• [PROBLEM]: Restate, word for word, the lines from the opening line of the data through the line containing "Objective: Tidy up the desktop", both included, and nothing else.

• [SOURCE DATA]:

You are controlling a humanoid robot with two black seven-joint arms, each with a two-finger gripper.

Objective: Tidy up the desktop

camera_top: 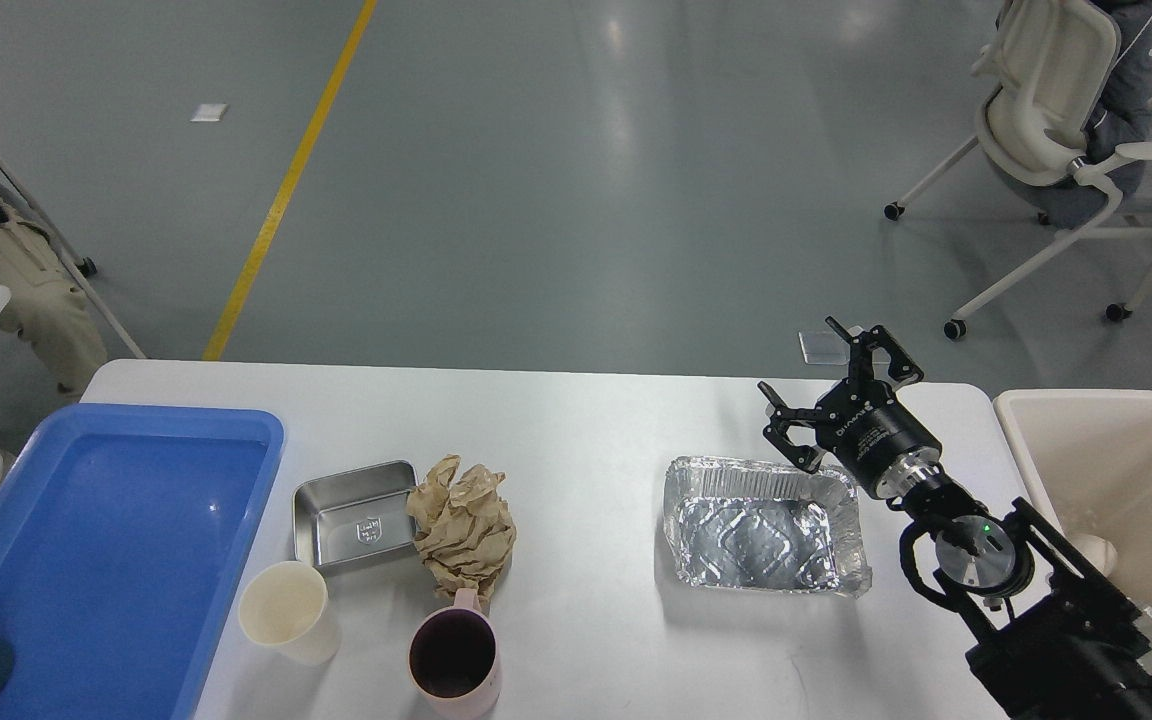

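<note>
The right pincer (808, 385) hovers spread and empty above the far rim of the foil tray (762, 525) on the white table (586, 420). A crumpled brown paper (463, 527) lies against the steel dish (356, 515).

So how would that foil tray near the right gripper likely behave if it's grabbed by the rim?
The foil tray looks thin and crinkled, so its rim would probably bend or dent under a pinch. It appears empty, so it is likely very light and may slide on the smooth desktop if nudged. The right gripper, open beside its far corner, should probably close gently.
</note>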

• [SOLUTION FOR THIS PROBLEM]:
You are controlling a humanoid robot with two black seven-joint arms, each with a two-finger gripper.

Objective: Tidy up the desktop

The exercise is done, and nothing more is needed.